● **Task to carry out**:
Transcribe the listing word for word. Begin at its first line and end with the line containing "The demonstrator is".

● **Information provided**:
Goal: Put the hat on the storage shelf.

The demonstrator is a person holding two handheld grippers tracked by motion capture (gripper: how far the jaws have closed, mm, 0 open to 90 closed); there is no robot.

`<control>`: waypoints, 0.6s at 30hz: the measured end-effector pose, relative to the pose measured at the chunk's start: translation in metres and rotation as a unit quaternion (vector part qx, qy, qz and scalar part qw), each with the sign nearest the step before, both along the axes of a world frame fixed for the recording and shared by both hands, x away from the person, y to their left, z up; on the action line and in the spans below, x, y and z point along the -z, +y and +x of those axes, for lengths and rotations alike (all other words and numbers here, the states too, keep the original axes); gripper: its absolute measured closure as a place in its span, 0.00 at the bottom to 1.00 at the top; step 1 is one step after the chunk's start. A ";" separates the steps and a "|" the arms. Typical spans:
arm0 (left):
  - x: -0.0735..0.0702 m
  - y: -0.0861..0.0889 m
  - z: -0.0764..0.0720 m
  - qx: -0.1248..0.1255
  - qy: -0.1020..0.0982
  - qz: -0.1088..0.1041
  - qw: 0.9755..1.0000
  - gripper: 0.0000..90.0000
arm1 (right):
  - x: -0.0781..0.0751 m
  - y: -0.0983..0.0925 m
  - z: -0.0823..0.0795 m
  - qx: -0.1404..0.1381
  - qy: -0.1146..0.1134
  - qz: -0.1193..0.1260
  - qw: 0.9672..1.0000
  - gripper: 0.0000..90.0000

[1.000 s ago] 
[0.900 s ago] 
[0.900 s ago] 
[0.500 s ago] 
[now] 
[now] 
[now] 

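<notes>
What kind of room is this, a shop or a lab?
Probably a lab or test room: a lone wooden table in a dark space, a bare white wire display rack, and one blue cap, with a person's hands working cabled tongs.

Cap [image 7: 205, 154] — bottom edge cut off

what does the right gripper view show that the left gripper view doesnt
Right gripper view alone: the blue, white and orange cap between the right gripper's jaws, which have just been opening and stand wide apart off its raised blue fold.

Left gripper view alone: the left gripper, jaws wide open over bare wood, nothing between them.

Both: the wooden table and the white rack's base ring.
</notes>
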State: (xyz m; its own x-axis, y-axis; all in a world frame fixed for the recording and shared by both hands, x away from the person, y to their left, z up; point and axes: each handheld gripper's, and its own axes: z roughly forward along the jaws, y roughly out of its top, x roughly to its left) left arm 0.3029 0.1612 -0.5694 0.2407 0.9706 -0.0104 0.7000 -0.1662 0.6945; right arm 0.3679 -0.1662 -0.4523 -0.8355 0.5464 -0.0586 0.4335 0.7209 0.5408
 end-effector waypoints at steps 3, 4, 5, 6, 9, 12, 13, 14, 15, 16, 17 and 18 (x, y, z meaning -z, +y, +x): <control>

● **Output of the exercise**:
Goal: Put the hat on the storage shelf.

The demonstrator is a person holding two handheld grippers tracked by motion capture (gripper: how far the jaws have closed, mm, 0 open to 90 closed); there is no robot.

The output is complete as shown.